We also discovered that the pie charts you get in the "All Categories" spending page feature drop-down stats that show the percentage of your overall spending that you spent in each of the 16 categories.

Glitches in the Spending Section

Some of the initial quirks we discovered in Status’ classification of our spending included classifying our mortgage payment as a loan payment and not housing. While it’s true that our mortgage payments are loan payments, we believe the average person would see mortgage payments going under the "Housing" category.

What’s nice about the site is that we were easily able to change the category to “Housing.” To do so, we clicked on the “Loan Payment” designation in the transaction, which opened a pop-up menu of all the spending categories. We then clicked on “Housing” to change the category. Very simple.

Other Features: Custom Comparisons

As we mentioned several times in this review, Status is big on comparisons. The initial comparisons they do are based on pretty broad metrics – age ranges that span 10 years and income numbers that span $10,000.

You can make your comparisons as narrow or as broad as you like with their customization tools, which allow you to set parameters for each of the following classes of data:

  • Age range
  • Location
  • Location type
  • Credit score
  • Income
  • Housing type

Does Status Money’s Emphasis on Comparison Help?

One of the main questions we had as we researched Status Money was: Does comparing ourselves to other consumers actually help?

That’s an important question for you because it calls into question the main part of the site’s methodology in getting you to become more responsible with your finances.

To answer that question, we did a little research and found an interesting article that spoke to this issue.

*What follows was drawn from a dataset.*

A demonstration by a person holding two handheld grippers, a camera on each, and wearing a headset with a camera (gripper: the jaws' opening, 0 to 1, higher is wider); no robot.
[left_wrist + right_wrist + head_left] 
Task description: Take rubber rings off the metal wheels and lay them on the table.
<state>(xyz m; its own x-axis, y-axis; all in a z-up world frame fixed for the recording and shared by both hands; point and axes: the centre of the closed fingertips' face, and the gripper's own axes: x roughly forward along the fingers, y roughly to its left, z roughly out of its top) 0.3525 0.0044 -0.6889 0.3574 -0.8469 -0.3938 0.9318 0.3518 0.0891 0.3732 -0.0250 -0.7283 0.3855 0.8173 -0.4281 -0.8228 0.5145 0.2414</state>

The article was a piece by LearnVest in which reporter Allison Kade asked if gamifying your money management could help you achieve your goals.

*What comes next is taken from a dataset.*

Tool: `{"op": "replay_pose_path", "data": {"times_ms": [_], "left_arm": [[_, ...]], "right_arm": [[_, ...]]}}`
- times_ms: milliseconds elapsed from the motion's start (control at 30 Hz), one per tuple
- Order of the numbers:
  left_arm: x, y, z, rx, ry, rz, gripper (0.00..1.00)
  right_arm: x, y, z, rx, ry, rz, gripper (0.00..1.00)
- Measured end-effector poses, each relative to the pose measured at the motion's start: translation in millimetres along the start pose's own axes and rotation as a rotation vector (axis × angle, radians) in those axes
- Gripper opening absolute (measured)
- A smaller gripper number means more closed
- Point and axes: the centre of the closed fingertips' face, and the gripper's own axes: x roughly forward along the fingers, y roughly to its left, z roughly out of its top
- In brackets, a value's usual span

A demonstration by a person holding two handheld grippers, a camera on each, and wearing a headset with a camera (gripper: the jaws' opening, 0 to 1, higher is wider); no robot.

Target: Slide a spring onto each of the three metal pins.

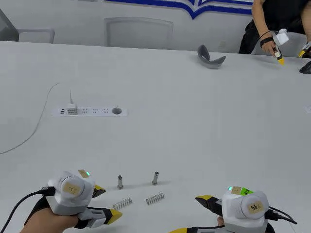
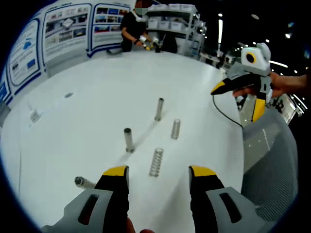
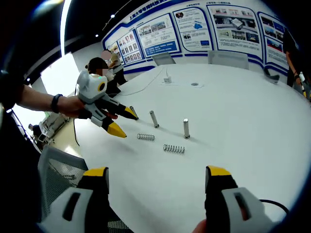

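Two short metal pins stand upright near the table's front edge, one (image 1: pixel 120 182) on the left and one (image 1: pixel 155 178) on the right. Two small springs lie flat just in front of them, a left spring (image 1: pixel 122 203) and a right spring (image 1: pixel 155 198). My left gripper (image 1: pixel 108 204) is open beside the left spring, which lies ahead of its jaws (image 2: pixel 156 161). A third pin (image 3: pixel 132 112) shows right by its upper finger. My right gripper (image 1: pixel 190 214) is open with nothing in it, to the right of the springs (image 3: pixel 174 148).
A white power strip (image 1: pixel 90 111) with a plugged adapter and a cable lies in the mid-left of the table. A grey curved object (image 1: pixel 211 57) rests at the far side. Another person (image 1: pixel 277 19) works at the far right corner. Chairs stand behind the table.
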Motion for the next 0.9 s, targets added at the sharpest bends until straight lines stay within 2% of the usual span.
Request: {"op": "replay_pose_path", "data": {"times_ms": [367,767,900], "left_arm": [[29.2,-0.1,-10.3,-0.013,0.033,-0.016,0.37],[37.6,6.9,-22.0,0.018,0.066,0.010,0.23],[37.8,9.4,-21.4,0.037,0.063,0.026,0.19]], "right_arm": [[-2.6,1.1,-6.3,0.011,0.005,0.004,0.83],[-4.0,3.1,-11.8,0.022,0.013,0.005,0.82],[-2.7,3.2,-13.9,0.026,0.016,0.009,0.82]]}}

Basically, could turning personal finance into a competition actually help? The question is kind of a complex one because consumers have different personalities.

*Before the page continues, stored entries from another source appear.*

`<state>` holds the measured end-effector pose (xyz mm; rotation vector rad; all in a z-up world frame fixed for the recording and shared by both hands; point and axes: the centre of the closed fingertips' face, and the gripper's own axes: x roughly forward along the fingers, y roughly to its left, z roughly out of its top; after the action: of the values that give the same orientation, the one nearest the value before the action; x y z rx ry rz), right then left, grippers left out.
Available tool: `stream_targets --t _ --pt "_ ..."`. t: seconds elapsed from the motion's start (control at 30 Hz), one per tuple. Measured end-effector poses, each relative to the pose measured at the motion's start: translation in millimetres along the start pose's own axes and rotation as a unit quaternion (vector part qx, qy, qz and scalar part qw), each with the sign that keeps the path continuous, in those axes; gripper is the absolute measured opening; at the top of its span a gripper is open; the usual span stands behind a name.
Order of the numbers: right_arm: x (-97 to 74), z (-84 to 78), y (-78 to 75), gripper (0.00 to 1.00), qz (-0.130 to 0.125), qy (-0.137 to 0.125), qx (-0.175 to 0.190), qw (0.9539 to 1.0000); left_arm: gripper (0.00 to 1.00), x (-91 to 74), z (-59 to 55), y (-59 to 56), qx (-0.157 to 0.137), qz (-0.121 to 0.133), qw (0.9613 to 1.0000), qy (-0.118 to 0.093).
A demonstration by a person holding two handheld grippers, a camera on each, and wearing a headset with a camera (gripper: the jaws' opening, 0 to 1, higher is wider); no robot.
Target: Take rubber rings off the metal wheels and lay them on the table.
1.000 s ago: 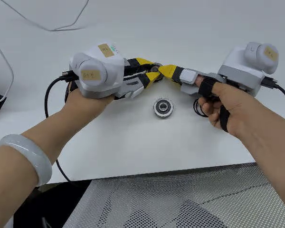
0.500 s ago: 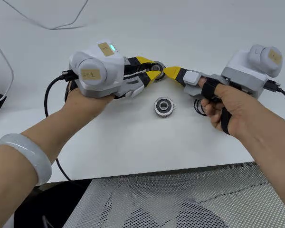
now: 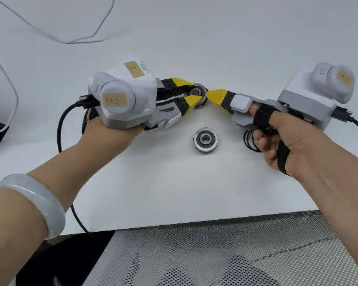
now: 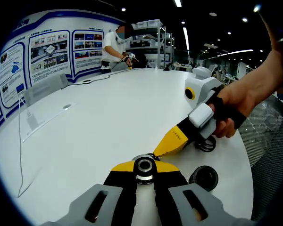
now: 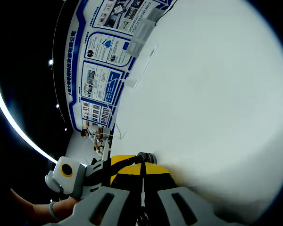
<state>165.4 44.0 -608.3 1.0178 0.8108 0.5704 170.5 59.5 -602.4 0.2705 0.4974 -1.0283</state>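
Nearest, grey mesh (image 3: 227, 250) borders the white table (image 3: 167, 179). On the table a loose wheel (image 3: 205, 140) lies flat. Just beside it are black rubber rings (image 3: 249, 138), half hidden under the right hand (image 3: 286, 140). Further out, left gripper (image 3: 190, 95) clamps a second wheel (image 4: 145, 167). Jaws of right gripper (image 3: 213, 94) are pressed together at that wheel's edge; ring pinched or not, unclear. Far wall: posters (image 4: 42, 47).

Table (image 3: 185, 185) is seen as smooth, matt white; held wheel (image 4: 145, 167) polished metal; loose wheel (image 3: 205, 139) ringed in matt black rubber.
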Motion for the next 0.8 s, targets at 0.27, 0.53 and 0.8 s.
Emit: stream_targets --t 0.27,0.53,0.8 --pt "1.0 -1.5 7.2 0.01 0.003 0.005 -0.008 0.9999 0.13 0.0 0.0 -0.1 -0.002 0.001 1.0000 0.001" --pt "0.8 -3.1 15.1 0.01 0.012 0.013 -0.016 0.9997 0.13 0.2 -0.2 -0.1 -0.002 -0.001 1.0000 0.000" --pt "-1.7 -7.5 25.1 0.01 0.032 0.024 -0.028 0.9988 0.13 0.0 1.2 -1.3 0.001 -0.004 1.0000 0.001"
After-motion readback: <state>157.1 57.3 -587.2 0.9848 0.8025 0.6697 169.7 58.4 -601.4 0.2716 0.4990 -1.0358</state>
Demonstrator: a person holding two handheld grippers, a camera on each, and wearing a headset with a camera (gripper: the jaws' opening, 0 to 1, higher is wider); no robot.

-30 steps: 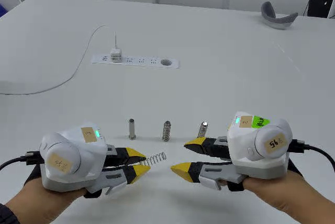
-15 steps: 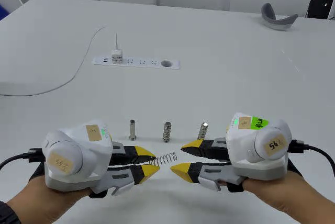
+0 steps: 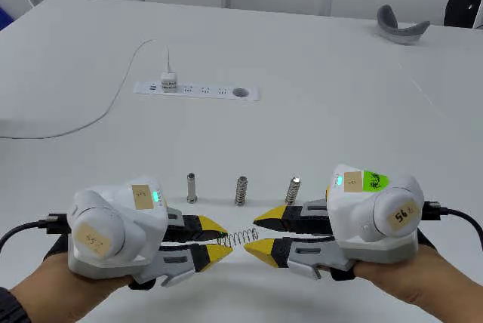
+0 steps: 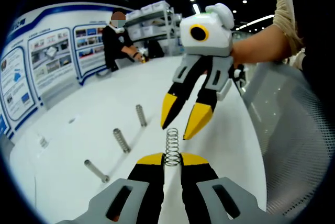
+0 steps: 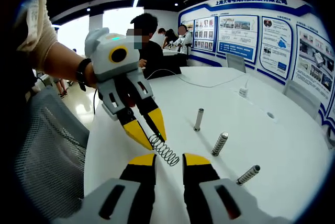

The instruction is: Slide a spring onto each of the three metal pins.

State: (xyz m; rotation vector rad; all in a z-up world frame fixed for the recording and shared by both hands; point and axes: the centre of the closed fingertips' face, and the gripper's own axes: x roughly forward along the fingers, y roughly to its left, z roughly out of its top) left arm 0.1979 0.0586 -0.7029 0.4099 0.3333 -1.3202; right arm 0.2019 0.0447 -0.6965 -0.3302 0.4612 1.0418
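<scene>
Pinching spring [image 3: 238, 237] at one end, left gripper [image 3: 228, 240] fingers narrow; free end between right gripper [image 3: 251, 235] fingers, spread wide.

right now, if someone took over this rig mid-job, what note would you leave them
Left gripper: jaws shut on the loose spring, which points toward the other gripper.
Right gripper: open, jaws either side of that spring's free end, not gripping.
Pins stand in a row just beyond the grippers: middle pin and right pin each carry a spring; left pin is bare.
Done: two of three. Left: slide the held spring onto the left pin.
</scene>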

CFP Cary Carbonaro, whose financial services business uses personality tests to help clients make financial decisions, told Kade that comparison could help people motivated by fear.

“People motivated by fear really want to see numbers that are good,” Carbonaro told Kade. “They want to feel comfortable that they’re not in a danger zone.”

However, for consumers who’ve had past money failures and aren’t the competitive type, the article pointed out that seeing negative comparison data could drive these types of people deeper into frustration and failure.

Our Final Thoughts on Status Money: Pros and Cons

Our research has shown that there is no shortage of financial tracking apps and websites available to consumers just like you. There are literally dozens to choose from in the iTunes and Google Play app stores.

Many of them do the same thing, too: track your finances. So, with all this competition out there, it can be hard to find apps that provide a distinct experience. We believe this is Status’s strength.

The fact that they’re able to compile data on millions of consumers and use that data as a comparison tool for your personal finances is pretty unique.

Related: What Can You Do with a Good Credit Score: 8 Tips for People with Higher Scores

In addition to this strength, we also believe, based on our own experience using the site, that they’ve done a good job of making the data easy to read, organize and customize. This is important because it could be really easy to get lost in all the numbers, percentages and graphs.

The downside of the site is that, if you aren’t a competitive person and comparisons tend to frustrate you more than motivate you, then the abundance of comparisons could turn Status Money into a disappointing experience for you.

If you’re unsure that Status Money is the right tool for you, consider using a tool like Clarity Money or Trim, both of which provide similar analyses of your spending habits without the comparisons to other consumers.